Collected material |
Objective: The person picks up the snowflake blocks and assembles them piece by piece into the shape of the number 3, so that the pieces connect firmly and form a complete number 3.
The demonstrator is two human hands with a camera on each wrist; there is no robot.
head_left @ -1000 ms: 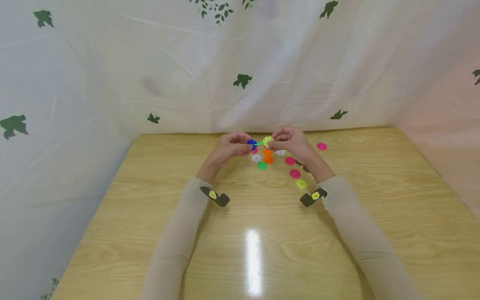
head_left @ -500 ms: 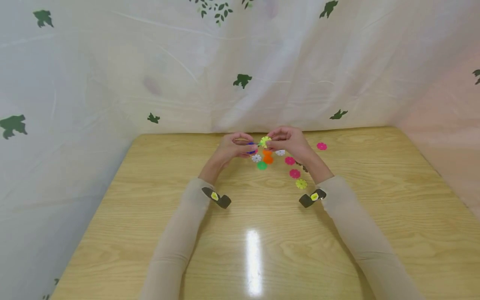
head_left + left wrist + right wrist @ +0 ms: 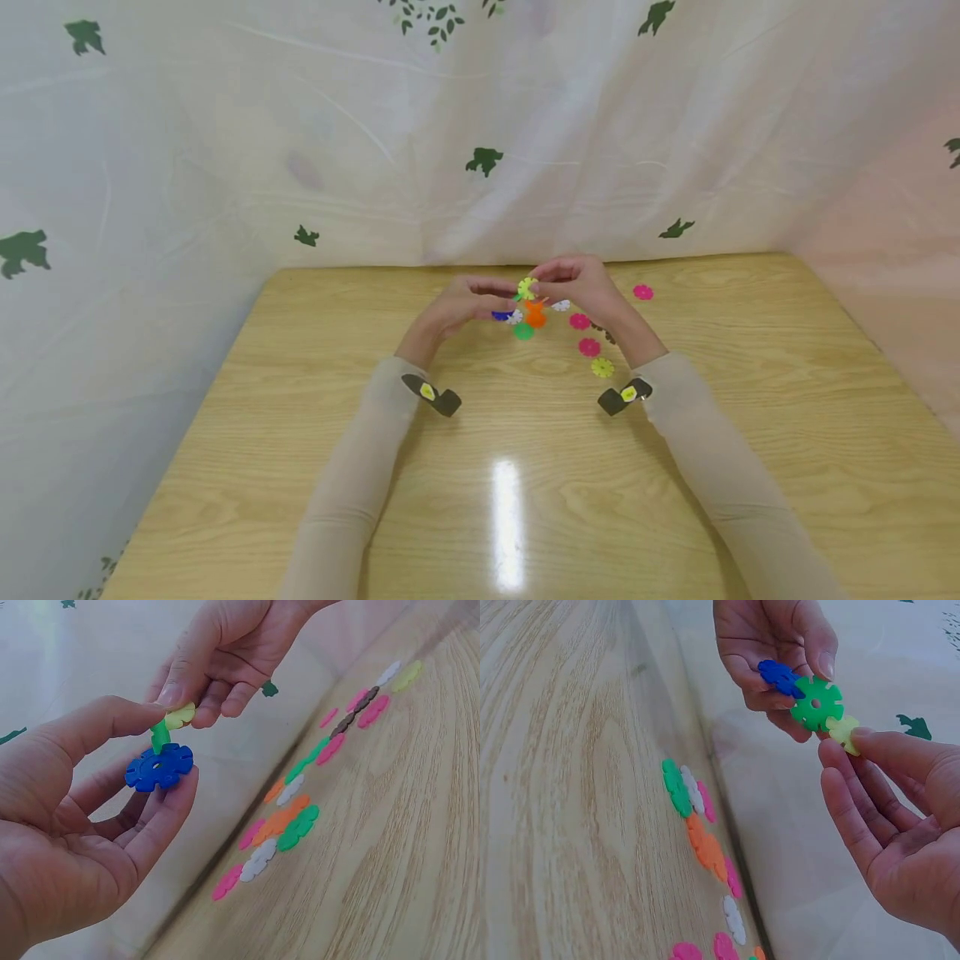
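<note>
Three notched plastic snowflake discs are joined in a chain between my hands, above the far part of the table. My left hand [image 3: 459, 308] holds the blue disc [image 3: 174, 772] on its fingers, with the thumb at the edge of the green disc [image 3: 827, 714]. The green disc is slotted to the blue one at one side and meets the yellow disc [image 3: 840, 733] at the other. My right hand [image 3: 576, 282] pinches the yellow disc between thumb and fingers. In the head view, the green disc is mostly hidden by my hands.
Loose discs lie on the wooden table [image 3: 337, 467]: orange [image 3: 536, 318], green [image 3: 524, 332], white [image 3: 561, 306], yellow [image 3: 602, 367], brown [image 3: 611, 337] and several pink ones [image 3: 590, 347]. A patterned curtain [image 3: 375, 192] hangs directly behind the table's far edge.
My hands have drawn closer together. The blue disc has tipped from facing the head camera to lying lower under the left thumb, and the yellow disc has shifted slightly left.
</note>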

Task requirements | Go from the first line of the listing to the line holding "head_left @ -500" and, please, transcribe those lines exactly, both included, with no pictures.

Answer box |
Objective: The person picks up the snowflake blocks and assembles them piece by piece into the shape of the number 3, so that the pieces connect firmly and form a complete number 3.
The demonstrator is two human hands with a camera on each wrist; there is no robot.
head_left @ -1000 ms: 
head_left @ -500 ms: 

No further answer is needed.